What was the human distinction between p (for a twentieth-century entertainment poster) and imperial shilling (with which to expel “greate Bellyed” mother and yet to purchase endangered child and trickster of cradles)?
All of which reminded her that it was time to ascend the bridge of space by catching a bus and flying to Marsden’s Angel Inn in Hammersmith.
She had become acquainted with Father Marsden in the winter of 1976 when she answered an advertisement in an evening paper calling for a secretary/research student to work with him on Mondays, Wednesdays and Fridays. A knowledge of English literature — it was stated — would prove an asset. She continued working for several months after she became pregnant in June 1977 and then returned when John was six months old. Marsden kept in touch with her all the time. He was much more than an employer, he was her witch-doctor, her priest, her newfound master. His house became a bridge into other worlds and an elaborate cave of the womb over which she was invited to preside and to bleed her hopes and despairs through hypnoses of creativity within which he seemed to bind her and liberate her. She spied multiple humours of body and bandaged soul. In that cave of Angel Inn The Tempest raged close to Wuthering Heights, The Ancient Mariner stood with Ulysses, Pygmalion seduced Darwin on the Voyage of HMSBeagle Round the World. Mary changed HMS Beagle to Beatle Submarine.

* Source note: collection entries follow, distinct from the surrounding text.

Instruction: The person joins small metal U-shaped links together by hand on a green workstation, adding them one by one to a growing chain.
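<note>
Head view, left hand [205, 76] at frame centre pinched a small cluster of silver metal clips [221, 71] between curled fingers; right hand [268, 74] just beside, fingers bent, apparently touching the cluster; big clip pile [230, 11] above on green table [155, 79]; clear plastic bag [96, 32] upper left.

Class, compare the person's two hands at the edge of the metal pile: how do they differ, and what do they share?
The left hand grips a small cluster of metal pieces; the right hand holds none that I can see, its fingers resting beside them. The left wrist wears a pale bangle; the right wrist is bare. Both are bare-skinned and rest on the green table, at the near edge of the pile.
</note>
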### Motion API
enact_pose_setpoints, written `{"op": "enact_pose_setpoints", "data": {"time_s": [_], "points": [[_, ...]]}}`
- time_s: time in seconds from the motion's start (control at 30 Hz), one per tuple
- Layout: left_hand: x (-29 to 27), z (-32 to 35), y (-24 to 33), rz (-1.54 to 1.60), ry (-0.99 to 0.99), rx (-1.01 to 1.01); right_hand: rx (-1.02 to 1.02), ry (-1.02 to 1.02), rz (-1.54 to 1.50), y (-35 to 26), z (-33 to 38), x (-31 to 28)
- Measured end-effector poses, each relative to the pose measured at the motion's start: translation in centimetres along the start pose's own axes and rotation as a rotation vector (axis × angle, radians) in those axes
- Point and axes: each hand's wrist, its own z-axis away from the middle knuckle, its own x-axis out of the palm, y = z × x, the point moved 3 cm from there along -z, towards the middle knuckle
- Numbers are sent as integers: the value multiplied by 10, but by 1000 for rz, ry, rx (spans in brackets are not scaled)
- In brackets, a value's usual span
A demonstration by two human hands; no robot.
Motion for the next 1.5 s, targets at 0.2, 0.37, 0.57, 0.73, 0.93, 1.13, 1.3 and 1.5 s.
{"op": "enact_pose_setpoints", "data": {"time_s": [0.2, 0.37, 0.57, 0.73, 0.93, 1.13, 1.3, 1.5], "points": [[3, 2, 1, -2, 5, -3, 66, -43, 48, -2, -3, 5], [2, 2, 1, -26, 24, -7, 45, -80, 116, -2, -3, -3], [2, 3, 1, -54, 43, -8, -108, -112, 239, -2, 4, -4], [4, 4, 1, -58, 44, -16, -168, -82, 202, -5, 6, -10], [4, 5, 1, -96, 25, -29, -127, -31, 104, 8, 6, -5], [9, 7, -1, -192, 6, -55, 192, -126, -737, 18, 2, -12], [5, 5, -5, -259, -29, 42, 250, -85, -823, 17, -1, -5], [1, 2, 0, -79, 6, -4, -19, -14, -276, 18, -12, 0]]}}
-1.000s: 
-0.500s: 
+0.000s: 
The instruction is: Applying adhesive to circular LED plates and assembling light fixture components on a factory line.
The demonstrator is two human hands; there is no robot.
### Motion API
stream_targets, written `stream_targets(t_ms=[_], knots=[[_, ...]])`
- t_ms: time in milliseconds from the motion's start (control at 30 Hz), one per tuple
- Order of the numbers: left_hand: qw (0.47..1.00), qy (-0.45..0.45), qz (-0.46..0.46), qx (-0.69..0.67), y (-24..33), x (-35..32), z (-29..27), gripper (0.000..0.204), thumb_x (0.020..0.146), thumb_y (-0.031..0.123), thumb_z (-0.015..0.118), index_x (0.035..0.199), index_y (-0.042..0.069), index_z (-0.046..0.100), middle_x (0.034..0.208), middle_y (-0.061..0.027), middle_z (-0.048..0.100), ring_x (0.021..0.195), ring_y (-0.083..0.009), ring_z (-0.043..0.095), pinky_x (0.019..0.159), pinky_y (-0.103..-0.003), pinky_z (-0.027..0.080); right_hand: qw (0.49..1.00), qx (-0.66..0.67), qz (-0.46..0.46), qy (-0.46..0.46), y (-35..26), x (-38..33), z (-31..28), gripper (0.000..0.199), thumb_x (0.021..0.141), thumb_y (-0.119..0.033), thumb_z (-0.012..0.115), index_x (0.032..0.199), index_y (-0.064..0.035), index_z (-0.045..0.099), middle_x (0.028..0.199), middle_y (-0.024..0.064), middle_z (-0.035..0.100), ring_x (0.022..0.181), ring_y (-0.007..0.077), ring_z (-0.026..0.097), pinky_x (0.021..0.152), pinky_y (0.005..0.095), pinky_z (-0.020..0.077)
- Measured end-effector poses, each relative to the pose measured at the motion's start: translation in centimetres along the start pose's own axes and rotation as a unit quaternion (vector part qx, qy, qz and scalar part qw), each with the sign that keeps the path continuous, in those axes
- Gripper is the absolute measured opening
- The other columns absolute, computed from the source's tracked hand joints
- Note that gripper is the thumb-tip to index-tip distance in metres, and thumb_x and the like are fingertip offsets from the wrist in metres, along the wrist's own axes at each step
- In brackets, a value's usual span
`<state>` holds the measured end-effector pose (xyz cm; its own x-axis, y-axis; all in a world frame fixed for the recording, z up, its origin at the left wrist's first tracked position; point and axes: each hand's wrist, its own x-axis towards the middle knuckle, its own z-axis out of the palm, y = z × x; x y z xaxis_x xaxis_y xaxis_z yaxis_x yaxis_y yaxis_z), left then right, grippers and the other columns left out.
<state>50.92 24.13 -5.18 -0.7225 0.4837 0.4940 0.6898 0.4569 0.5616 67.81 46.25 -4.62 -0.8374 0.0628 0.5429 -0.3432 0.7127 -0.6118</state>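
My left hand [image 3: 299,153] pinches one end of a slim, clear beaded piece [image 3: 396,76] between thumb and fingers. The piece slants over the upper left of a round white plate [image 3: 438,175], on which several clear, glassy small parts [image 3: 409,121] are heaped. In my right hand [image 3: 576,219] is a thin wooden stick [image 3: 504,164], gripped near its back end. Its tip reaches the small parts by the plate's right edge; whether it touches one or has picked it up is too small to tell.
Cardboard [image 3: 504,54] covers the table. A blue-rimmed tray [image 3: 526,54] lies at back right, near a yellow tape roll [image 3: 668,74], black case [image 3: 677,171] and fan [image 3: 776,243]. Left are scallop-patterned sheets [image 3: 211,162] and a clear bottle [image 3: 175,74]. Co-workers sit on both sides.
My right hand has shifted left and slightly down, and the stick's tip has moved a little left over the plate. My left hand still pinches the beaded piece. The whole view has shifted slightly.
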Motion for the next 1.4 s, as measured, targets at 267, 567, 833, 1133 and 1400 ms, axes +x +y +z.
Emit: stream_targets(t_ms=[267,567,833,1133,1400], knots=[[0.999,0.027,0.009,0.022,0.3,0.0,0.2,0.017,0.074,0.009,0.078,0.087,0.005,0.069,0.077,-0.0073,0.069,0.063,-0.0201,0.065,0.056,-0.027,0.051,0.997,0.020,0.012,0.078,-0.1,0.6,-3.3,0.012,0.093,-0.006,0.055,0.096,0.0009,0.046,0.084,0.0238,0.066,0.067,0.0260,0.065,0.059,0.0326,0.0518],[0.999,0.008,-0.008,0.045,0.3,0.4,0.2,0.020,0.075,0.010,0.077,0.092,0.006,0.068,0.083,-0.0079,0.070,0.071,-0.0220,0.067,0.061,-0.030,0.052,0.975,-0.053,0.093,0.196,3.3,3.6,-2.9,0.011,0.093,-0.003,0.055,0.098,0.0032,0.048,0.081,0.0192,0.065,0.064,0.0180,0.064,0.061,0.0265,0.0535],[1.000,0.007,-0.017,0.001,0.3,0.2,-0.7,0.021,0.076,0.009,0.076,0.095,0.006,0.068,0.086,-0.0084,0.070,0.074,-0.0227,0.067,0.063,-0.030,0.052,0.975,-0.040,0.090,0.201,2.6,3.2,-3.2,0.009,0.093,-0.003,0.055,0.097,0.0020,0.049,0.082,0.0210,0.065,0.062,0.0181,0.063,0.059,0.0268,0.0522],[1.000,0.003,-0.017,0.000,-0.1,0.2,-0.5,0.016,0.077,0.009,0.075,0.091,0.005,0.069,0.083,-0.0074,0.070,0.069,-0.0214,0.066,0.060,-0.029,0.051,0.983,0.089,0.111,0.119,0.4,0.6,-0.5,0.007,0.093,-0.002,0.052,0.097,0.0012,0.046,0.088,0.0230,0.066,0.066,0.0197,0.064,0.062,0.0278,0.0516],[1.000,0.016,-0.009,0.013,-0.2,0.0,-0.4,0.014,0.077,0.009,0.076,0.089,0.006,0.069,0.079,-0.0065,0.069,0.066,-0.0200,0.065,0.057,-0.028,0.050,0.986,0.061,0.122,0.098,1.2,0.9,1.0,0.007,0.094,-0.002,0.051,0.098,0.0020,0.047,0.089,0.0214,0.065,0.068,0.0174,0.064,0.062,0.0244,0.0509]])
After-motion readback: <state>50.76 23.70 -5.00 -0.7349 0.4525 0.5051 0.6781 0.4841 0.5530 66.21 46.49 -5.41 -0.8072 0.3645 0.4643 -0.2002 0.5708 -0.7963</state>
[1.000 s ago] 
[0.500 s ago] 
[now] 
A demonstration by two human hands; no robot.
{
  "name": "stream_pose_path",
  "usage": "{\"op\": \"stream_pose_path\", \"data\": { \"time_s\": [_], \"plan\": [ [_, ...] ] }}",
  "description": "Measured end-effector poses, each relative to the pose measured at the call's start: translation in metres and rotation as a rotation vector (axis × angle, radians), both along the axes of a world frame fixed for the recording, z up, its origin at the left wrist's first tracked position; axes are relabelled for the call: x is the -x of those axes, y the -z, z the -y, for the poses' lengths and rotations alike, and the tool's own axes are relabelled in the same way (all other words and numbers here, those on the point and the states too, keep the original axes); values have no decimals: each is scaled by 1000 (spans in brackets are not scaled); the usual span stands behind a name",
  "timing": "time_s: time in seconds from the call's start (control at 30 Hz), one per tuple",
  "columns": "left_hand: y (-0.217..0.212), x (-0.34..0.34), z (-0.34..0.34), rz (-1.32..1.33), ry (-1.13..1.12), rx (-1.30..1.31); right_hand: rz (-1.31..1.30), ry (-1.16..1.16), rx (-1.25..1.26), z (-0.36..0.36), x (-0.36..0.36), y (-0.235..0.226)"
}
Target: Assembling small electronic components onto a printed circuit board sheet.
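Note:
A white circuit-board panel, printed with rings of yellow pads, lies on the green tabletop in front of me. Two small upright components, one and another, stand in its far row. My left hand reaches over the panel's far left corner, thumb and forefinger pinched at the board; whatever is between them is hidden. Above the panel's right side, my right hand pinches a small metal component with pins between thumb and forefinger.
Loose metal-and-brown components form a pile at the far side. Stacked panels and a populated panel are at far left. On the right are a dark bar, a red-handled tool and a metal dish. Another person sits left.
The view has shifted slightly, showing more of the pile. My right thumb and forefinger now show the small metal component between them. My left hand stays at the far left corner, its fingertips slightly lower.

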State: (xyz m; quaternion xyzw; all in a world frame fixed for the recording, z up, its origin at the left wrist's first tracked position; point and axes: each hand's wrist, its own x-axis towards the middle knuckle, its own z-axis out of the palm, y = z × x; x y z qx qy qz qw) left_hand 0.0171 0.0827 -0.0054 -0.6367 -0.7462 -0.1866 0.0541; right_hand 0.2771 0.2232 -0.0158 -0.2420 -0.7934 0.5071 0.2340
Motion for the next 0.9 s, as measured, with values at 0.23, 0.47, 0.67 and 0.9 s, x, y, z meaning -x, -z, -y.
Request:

Thus Mary’s arrival was as much a historic event as if she were herself another book of fictions in conversation with those he kept on his shelves, in his drawers and numerous cabinets, numerous living masks in the volume of riddles of spiritual blood he was compiling. Transfusion was part of his original (rather than revolutionary) art. It created a subtle, therapeutic no-man’s land or accent upon cross-cultural humanspace between “possession” and “possessed”. She knew of (but had not met) the “no-man’s land writer” he had employed to assemble his notes and the characters she herself was creating — in conjunction with his masks — into a book of “fictional lives”. “What is he like?” she had once asked but had received a dusty answer worthy of his accountant except that his eyes seemed to vanish yet sparkle with benign humour, benign principle that sometimes one needed to “divide and rule”.
Today was Friday — it was Father Marsden’s morning for shopping — so she knew she would arrive at the Inn before he got back. (On occasion — upon Fridays — as she had implicitly confessed, she had stumbled upon Marsden or his extraordinary accountant in Goldhawk Road or Shepherd’s Bush market.)
Angel Inn existed in a quiet, residential backwater off the busy Hammersmith area, not far from the old St Paul’s schoolground. There were lime and horsechestnut trees in Marsden’s street all bare and singularly beautiful now as living sculptures of winter. Spirit of place possessed not only the ribald artifice of Goldhawk Road but unselfconscious naked integrity of winter lime or catalyst of seed preceding spring. Cross-cultural winter and spring.